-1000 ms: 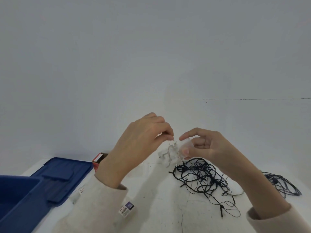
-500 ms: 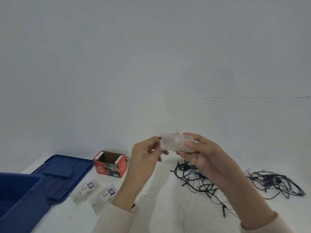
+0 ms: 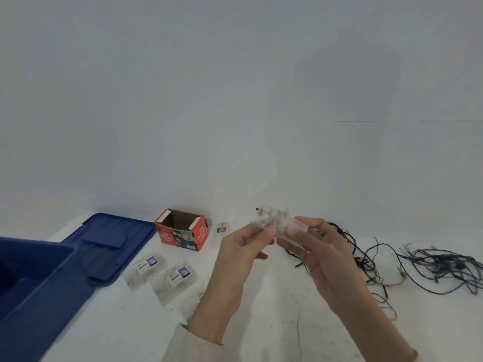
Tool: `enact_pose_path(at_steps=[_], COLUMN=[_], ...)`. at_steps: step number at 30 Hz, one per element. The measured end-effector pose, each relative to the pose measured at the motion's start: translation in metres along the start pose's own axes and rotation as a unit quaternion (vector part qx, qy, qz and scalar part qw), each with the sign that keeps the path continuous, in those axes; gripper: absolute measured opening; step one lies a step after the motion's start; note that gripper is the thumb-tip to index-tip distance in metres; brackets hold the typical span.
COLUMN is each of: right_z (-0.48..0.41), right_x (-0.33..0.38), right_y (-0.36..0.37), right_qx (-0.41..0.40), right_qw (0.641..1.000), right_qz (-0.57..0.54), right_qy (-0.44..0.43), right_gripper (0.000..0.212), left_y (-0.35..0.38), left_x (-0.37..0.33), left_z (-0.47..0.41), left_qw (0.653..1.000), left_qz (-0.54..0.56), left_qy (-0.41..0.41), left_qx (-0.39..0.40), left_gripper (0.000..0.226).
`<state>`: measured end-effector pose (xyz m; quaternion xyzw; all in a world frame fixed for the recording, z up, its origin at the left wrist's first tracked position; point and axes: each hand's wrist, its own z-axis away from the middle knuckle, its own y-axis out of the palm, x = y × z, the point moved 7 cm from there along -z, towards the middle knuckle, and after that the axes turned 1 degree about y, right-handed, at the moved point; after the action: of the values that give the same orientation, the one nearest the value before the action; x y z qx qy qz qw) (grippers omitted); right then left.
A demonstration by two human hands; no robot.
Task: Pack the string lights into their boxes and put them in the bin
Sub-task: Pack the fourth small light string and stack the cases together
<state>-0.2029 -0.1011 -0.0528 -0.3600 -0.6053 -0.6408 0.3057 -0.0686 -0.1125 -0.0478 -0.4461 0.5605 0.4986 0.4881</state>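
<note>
Head view, clear box [image 3: 284, 229] (lights [image 3: 274, 214] inside) held, red box [image 3: 183, 233] open

Bin [image 3: 39, 296] left, lid [image 3: 112, 239] beside it, box [image 3: 180, 237] behind two packs [image 3: 146, 269], string lights [image 3: 441, 265] right.

We raised the clear box [image 3: 277, 226] off the black string lights [image 3: 366, 262]; left hand [image 3: 243, 246] and right hand [image 3: 321, 252] now grip its ends.

Plain indoor room of no clear kind, bare pale wall [image 3: 235, 100], scuffed white surface [image 3: 261, 325] running up to it, laid out as a packing spot, blue plastic bin [image 3: 39, 283] and lid [image 3: 109, 244] at left, open red cardboard box [image 3: 183, 237], tangled dark string lights [image 3: 439, 267].
</note>
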Motion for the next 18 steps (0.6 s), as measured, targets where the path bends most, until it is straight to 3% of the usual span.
enact_pose_path(at_steps=[3,8,11,15,18], right_z=[-0.007,-0.030,-0.041,-0.056,-0.063], right_x=[-0.006,-0.018,-0.022,-0.027,-0.037], right_y=[-0.002,-0.008,-0.009,-0.010,-0.011], right_qx=[0.010,0.045,0.100,0.148,0.185], right_qw=[0.999,0.982,0.957,0.894,0.868], right_qz=[0.033,0.184,0.270,0.422,0.459], right_qy=[-0.013,0.018,0.026,0.029,0.048], right_gripper=[0.030,0.033,0.042,0.036,0.034], left_y=[-0.004,-0.017,-0.021,-0.025,-0.028], left_x=[0.009,0.023,0.030,0.042,0.054], left_z=[-0.006,-0.024,-0.032,-0.044,-0.051], left_qw=[0.999,0.998,0.997,0.992,0.986], left_qz=[0.021,0.000,-0.059,-0.110,-0.134], left_qy=[-0.031,-0.063,-0.056,-0.059,-0.084], left_qx=[0.004,-0.015,-0.010,0.019,0.053], left_gripper=[0.012,0.008,0.006,0.004,0.005])
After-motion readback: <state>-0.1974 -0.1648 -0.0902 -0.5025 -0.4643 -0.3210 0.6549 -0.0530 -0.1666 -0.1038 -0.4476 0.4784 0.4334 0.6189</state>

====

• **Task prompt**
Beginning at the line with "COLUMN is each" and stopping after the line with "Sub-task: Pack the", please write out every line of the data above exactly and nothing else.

• **Written reply**
COLUMN is each of: right_z (-0.48..0.41), right_x (-0.33..0.38), right_y (-0.36..0.37), right_qx (-0.41..0.40), right_qw (0.641..1.000), right_qz (-0.57..0.54), right_qy (-0.44..0.43), right_gripper (0.000..0.212), left_y (-0.35..0.38), left_x (-0.37..0.33), left_z (-0.47..0.41), left_qw (0.653..1.000), left_qz (-0.54..0.56), left_qy (-0.41..0.41), left_qx (-0.39..0.40), left_gripper (0.000..0.226).
`<state>`: measured end-effector pose (xyz m; quaternion xyzw; all in a world frame fixed for the recording, z up, its origin at the left wrist's first tracked position; point and axes: each hand's wrist, its own z-axis away from the middle knuckle, its own y-axis out of the palm, x = y × z, the point moved 7 cm from there along -z, towards the middle knuckle, and after that the axes turned 1 degree about y, right-handed, at the moved point; after the action: of the values that give the same orientation, the one nearest the value before the action; x y z qx qy qz qw) (grippers omitted); right then left.
A demonstration by two human hands; no robot.
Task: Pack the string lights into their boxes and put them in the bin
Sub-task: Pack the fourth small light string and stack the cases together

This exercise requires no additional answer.